Exploration of Mars
Mars is a special place for planetary scientists and astrobiologists, and it figures prominently in works of the human imagination. The goals for Mars exploration are fourfold. First, determine if Mars ever hosted life. Unlike Earth, Mars retains a geological record of the first billion years of solar system history, when life arose on our planet (and on Mars too?). Second, understand the processes that control martian weather and its changing climate over the past 4 billion years. Third, decipher the evolution of the planet’s surface and interior and the processes that control them. Fourth, gather the essential scientific knowledge necessary to permit humans to land on and explore Mars.
NASA’s Mars fleet includes multiple orbiters, rovers (Figure 35), and a helicopter. But the competition is catching up fast. China’s Tianwen 1 successfully landed the Zhurong rover on Mars in 2020, and the European Space Agency’s Mars Express, India’s Mangalyaan, and the United Arab Emirates’ Hope missions entered orbit about Mars in 2003, 2014, and 2021, respectively. U.S. and European Mars activities are now focused on the returning the samples collected by Perseverance to Earth via the Mars Sample Return (MSR) campaign (Figure 7).
Given that NASA’s Mars Exploration Program (MEP) has a successful record of advancing understanding of Mars and the evolution of terrestrial planets—not to mention technology development and public enthusiasm for planetary science—but what comes next?

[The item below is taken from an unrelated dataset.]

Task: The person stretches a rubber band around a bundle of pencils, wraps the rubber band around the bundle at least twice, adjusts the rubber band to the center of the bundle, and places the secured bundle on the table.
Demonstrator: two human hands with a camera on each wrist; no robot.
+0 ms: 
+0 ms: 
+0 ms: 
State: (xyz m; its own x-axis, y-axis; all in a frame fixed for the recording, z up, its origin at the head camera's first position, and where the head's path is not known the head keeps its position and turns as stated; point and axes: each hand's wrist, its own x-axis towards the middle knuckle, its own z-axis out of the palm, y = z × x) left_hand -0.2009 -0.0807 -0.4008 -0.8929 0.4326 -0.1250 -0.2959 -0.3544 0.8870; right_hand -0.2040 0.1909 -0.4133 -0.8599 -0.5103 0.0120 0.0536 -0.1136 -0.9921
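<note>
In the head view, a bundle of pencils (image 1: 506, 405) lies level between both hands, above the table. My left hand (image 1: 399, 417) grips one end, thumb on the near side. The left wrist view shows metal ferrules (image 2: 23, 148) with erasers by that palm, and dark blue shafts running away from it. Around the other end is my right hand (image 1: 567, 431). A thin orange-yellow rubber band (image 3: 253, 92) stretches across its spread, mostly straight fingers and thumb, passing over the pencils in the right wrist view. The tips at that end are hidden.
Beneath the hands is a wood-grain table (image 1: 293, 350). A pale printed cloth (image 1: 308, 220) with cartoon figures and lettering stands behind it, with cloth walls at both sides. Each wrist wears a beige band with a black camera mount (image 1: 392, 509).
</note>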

FIGURE 35 (Above) Ancient mud cracks preserved in Gale crater as seen by NASA’s Curiosity rover in June 2021.
Future Mars Missions
The decadal survey was very supportive of the continuation of the MEP and recommended that it plan a comprehensive program of missions, partnerships, and technology developments to enable continued scientific discovery at Mars. The budgetary demands of MSR will preclude all but small Mars missions for much of this decade. However, once the spending demands of MSR have peaked, the decadal survey recommended that NASA begin work on Mars Life Explorer (MLE).
MARS LIFE EXPLORER
Unlike other Mars missions flown in the recent past, which focused on environmental characterization and the search for ancient (i.e., extinct) life, MLE is designed to search for present-day life hidden away in protected microenvironments associated with near-surface ice and regolith (Figure 36). It is designed to land in a mid-latitude region containing ice within 2 m of the surface. Such terrains also preserve a record of recent climate change on Mars.
After landing, MLE drills into the ice and uses its comprehensive array of analytical instruments to search for organic molecules, trace gases, and isotopic anomalies associated with biological activity. It will also assess whether the present-day physical and chemical characteristics of near-surface environments could, in principle, support life and address questions relating to modern liquid water via analysis of elemental chemistry, salts, conductivity, and the thermal and physical properties of the ice. Long-term atmospheric measurements over a period of at least one martian year would help to determine the current stability of the ice deposits.
INTERNATIONAL MARS ICE MAPPER
Another new mission discussed by the decadal survey was the international Mars Ice Mapper (iMIM). This orbiting radar mission arose from discussions in NASA’s human exploration program and among the agency’s international partners (Figure 37). The ability of astronauts to live off the land and not be totally reliant on supplies from Earth would be of great benefit to future explorers. A prime exploitable martian resource is ice, found in abundance at Mars’s pole and known to exist in scattered subsurface deposits at lower latitudes.
The iMIM concept was to search for and map these non-polar deposits from orbit using a combination of synthetic-aperture and ground-penetrating radar. The iMIM partnership proposed marrying an existing Canadian space-based radar system with a Japanese spacecraft bus, an Italian communications system, and subsystems from the Netherlands, with NASA providing its mission integration expertise and a launch.
While this combination of components might address the needs of the human-exploration community, the decadal survey was skeptical that iMIM could address long-standing science goals concerning the role played by surface and subsurface ice in controlling the martian climate. Nevertheless, the committee recommended that NASA consider a Mars ice-mapping mission addressing human exploration goals and priority climate questions.
However, just prior to the public release of the decadal survey, NASA announced that it was withdrawing from the iMIM partnership. Nevertheless, the international partners are currently exploring options to fly the mission with or without NASA’s participation.